Timothy A. Mayer II (born February 19, 1966) is a motorsports organizer and official, having been SVP then EVP of Champ Car, COO of the International Motor Sports Association and the American Le Mans Series, and a steward for the FIA's World Championships, including Formula One, World Endurance Championship, World RallyCross Championship and World Rally Championship.

==Early life==
The son of American motor racing identity Teddy Mayer and Sarah Mayer (née Bryant, now Dean), Mayer was named after his uncle, racing driver Timmy Mayer. Mayer was educated at Wellington College in the UK and Lehigh University in Pennsylvania (BS Management). Mayer enlisted in the US Army from 1986 to 1990, receiving a commission in the Infantry in 1991, before transferring to the US Army Reserve (Civil Affairs).

==Motorsport career==
===1990s===
Mayer worked with World Formula One Champion Emerson Fittipaldi from 1992-1994, and in 1994 established G3 Communications. Between 1994 and 1998, he served as executive producer for all Brazilian telecasts of IndyCar, Indy 500 and CART (IndyCar) races. He helped to found, build and operate the Rio de Janeiro Grand Prix (Rio 400). He provided logistics for the Australian Grand Prix and also produced many other international telecasts.

In 1998, Mayer went to work for CART as senior vice president of racing operations. He subsequently held positions as senior vice president of promoter relations, and Executive Vice President and special assistant to the chairman. He operated CART's worldwide operations, logistics and television, running races across the US, Canada, Mexico, Japan, Australia, the UK and Germany.

===2000s===
In 2003, Mayer left CART to work directly on UK and German races for CART.

In 2004, he was hired as the chief operating officer of International Motor Sports Association (IMSA). In 2006, he also added the title of Chief Operating Officer of the American Le Mans Series (ALMS) and in 2008 added the title of race director for ALMS.

Mayer left IMSA and the ALMS at the end of 2009, returning to consulting for a variety of companies, through his company G3 Communications. He was elected as an independent director of the Automobile Competition Committee for the United States (ACCUS) and was the alternate delegate to the FIA.

===2010s–present===
Mayer was a FIA International Steward, officiating the World Endurance Championship, the World Touring Car Championship, the World GT1 Championship, and the FIA Formula One World Championship, as well as several junior formulas. Mayer was one of four FIA Chairmen of the Stewards for Formula One.

In 2012 he was also appointed as the general manager of the Grand Prix of Baltimore.

Since 2012 Mayer has been president of US Race Management, the subsidiary of the ACCUS responsible for the sporting organization of the FIA World Championship races in the United States, including the WEC, Formula E and all the Formula One races.

In November 2024, the FIA dismissed Mayer from his role as a Formula One steward. Mayer claimed that his firing was related to his role in the appeal of a fine given to the organizers of the 2024 United States Grand Prix, which had resulted in "hurt feelings" from FIA president Mohammed Ben Sulayem.

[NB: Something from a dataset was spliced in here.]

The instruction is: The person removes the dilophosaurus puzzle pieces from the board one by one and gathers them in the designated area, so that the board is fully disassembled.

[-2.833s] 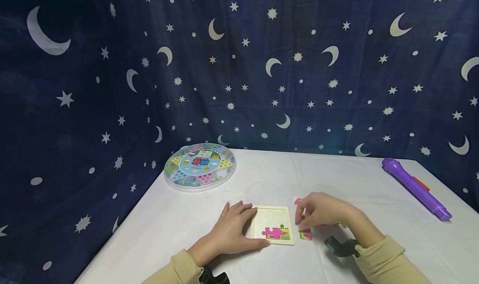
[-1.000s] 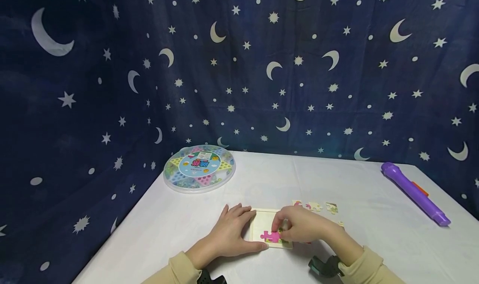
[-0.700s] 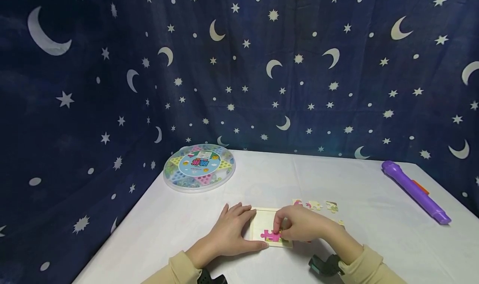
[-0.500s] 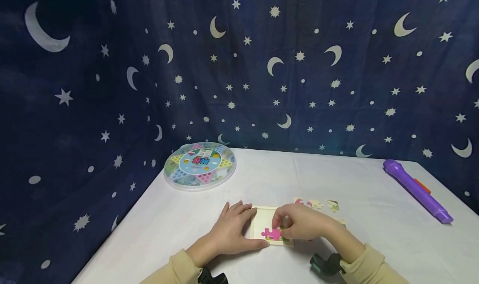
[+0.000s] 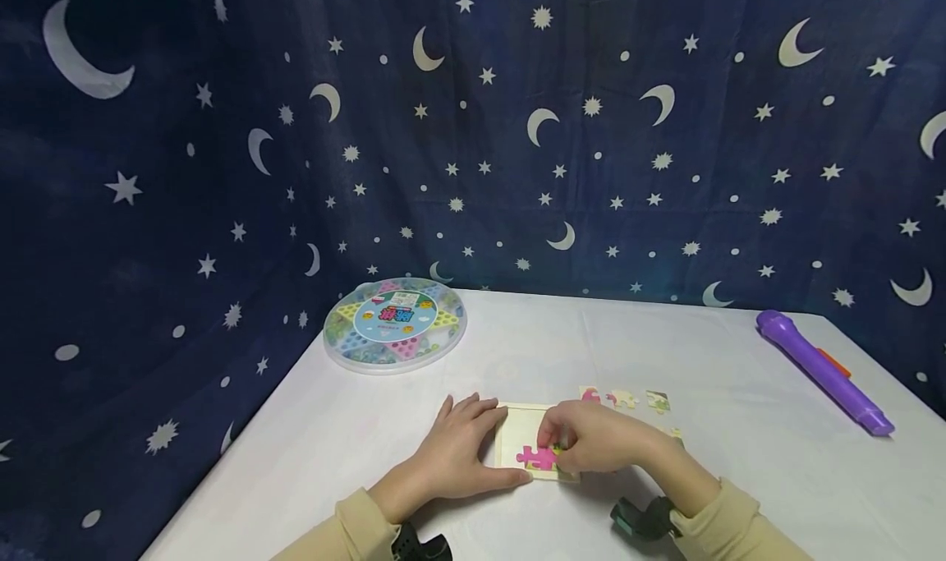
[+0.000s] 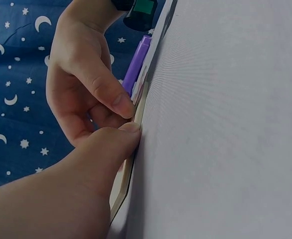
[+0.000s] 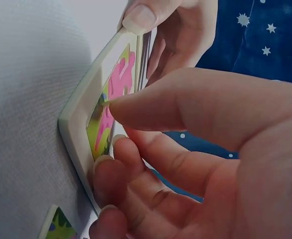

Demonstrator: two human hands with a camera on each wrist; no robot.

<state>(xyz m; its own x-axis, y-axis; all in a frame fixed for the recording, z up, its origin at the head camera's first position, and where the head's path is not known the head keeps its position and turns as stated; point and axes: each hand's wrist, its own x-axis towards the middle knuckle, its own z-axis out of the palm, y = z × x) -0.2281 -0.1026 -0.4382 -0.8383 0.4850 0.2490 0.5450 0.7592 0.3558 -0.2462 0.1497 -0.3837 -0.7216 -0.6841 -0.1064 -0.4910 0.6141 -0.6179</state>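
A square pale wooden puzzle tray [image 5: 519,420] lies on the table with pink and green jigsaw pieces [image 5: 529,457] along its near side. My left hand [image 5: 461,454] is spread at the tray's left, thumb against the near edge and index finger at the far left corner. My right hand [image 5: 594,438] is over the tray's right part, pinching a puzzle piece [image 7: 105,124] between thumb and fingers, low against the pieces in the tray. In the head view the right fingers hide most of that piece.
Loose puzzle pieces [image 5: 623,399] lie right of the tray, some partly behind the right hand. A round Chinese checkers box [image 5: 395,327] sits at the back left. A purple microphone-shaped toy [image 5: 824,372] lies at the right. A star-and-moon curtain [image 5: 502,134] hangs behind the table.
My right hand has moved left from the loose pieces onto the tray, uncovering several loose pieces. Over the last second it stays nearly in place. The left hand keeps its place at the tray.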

===FIA presidential bid===
In July 2025 Mayer announced his intention to run against Ben Sulayem at the upcoming December FIA presidential election. Mayer accused Ben Sulayem of centralising power, mismanaging the organisation, and not fulfilling his election promises. He described Ben Sulayem's presidency as "corrosive" and a "reign of terror".

In October 2025, Mayer abandoned his presidential bid.

==Personal life==
Mayer lives in the Atlanta USA area, has two boys by his first wife and was married to Katie Kennedy Mayer in 2020.